2012 Annual Report
1a.Objectives (from AD-416):
Determine the effects of feeding pigs both A-type and B-type proanthocyanidins
on pig intestinal epithelium cell line (IPEC-1); on the bioavailability, changes in fecal microbiota, intestinal function, local gene expression, and metabolomic patterns in urine and feces; and on the ex-vivo inhibition of bacteria that cause urinary tract infections.
1b.Approach (from AD-416):
ARS will acquire the basic knowledge of the effects of consuming proanthocyanidins in a pig model on epithelial cell function, changes in intestinal microbiome and function, and inhibition of bacterial pathogens on epithelial cell surfaces. This information will be used by both ARS and the Cooperator to jointly develop novel molecular and metabolomic techniques related to the study of proanthocyanidins. The Cooperator will evaluate the results of the analysis of phenolic metabolites in urine and use pure phenolic acids available as commercial standards and/or their mixtures to confirm the results from the urine assays.

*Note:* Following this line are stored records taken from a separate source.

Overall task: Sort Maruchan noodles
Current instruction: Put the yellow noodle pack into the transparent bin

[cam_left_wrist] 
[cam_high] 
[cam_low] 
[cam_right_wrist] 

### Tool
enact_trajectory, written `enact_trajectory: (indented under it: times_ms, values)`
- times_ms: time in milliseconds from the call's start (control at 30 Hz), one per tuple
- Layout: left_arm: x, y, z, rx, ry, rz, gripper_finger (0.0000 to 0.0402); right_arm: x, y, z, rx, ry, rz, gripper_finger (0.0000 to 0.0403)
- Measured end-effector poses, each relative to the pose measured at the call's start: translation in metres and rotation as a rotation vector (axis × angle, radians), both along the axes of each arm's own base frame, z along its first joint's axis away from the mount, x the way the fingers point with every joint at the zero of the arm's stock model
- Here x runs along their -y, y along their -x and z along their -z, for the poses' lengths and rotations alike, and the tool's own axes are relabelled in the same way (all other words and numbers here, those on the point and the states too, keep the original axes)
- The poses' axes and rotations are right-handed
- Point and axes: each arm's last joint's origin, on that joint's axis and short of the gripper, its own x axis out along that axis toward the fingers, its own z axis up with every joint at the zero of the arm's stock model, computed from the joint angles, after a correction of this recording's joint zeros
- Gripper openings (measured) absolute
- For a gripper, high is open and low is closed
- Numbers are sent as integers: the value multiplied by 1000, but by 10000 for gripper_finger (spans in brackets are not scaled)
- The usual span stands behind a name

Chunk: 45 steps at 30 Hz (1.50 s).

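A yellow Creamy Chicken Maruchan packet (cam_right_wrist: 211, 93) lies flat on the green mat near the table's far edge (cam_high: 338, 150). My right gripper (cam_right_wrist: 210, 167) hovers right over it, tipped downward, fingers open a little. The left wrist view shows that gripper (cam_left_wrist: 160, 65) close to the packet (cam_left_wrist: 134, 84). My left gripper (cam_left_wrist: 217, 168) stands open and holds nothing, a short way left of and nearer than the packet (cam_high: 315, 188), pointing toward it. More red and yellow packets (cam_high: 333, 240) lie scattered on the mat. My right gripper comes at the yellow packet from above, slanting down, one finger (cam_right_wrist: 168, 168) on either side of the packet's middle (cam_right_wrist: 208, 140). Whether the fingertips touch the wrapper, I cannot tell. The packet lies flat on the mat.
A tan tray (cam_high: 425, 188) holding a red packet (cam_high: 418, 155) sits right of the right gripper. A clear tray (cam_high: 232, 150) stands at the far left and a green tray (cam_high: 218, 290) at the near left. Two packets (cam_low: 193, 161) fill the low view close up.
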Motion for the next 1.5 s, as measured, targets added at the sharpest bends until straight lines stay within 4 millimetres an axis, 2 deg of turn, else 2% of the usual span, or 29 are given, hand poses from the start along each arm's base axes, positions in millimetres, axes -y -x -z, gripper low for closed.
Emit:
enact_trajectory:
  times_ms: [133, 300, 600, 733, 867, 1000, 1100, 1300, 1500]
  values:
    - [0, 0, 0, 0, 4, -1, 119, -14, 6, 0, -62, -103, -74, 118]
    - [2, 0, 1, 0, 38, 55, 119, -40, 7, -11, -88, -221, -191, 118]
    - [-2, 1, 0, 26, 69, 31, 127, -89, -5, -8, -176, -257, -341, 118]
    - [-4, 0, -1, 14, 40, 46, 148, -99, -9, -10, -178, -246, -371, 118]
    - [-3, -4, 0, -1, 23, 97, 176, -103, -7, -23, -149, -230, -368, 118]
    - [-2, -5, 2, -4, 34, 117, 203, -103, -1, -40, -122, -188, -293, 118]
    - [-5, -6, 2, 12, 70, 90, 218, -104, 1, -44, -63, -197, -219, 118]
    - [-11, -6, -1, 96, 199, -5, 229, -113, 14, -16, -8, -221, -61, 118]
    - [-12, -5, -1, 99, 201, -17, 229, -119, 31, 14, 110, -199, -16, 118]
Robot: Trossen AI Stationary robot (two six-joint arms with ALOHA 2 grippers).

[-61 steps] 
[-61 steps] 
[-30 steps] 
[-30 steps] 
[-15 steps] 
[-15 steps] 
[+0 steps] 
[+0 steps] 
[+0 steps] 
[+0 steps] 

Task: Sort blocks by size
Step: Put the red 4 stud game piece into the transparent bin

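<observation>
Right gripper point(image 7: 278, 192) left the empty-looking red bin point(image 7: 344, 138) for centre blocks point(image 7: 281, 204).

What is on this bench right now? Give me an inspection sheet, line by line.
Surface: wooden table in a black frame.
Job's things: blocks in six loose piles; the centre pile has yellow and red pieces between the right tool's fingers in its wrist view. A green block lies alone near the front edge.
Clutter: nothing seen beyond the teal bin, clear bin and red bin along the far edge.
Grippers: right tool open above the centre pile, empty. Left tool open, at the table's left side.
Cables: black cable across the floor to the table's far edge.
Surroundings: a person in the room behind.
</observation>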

Proanthocyanidins are oligomers and polymers of flavan-3-ols, which are amongst the most abundant and bioactive polyphenols in the human diet. IPEC-1 cells are a non-transformed, non-tumorigenic cell line from pig’s small intestine (ileum), that serve as a useful model for human to simulate innate immune functions of the intestinal epithelium. In the present work, IPEC-1 cells were used to determine the effect of proanthocyanidins on the inflammatory response. Cells were pre-treated with high-purified proanthocyandin extracts from cranberry and grape seed under non-stimulated and LPS-stimulated conditions during a 48 h total incubation period. No significant changes in cell viability or apoptosis were found during the different incubation experiments, indicating that IPEC-1 is valid model to test the effects of proanthocyanidins on the immune response. Cell adhesion markers (ICAM-1) and chemokine (CCL20, and IL8) messenger RNA expression significantly increased as a result of incubation with the proanthocyanidins extracts. Protein levels of IL-8 were also in good agreement with gene expression. These results suggested that proanthocyanidins stimulate the inflammatory response of IPEC-1 cells, an effect that might be beneficial for certain immune-related diseases. Moreover, additional experiments on IPEC-1 carried out with purified proanthocyanidin compounds (procyanidins A2 and B2) also confirmed the stimulation of the inflammatory response previously observed with the extracts.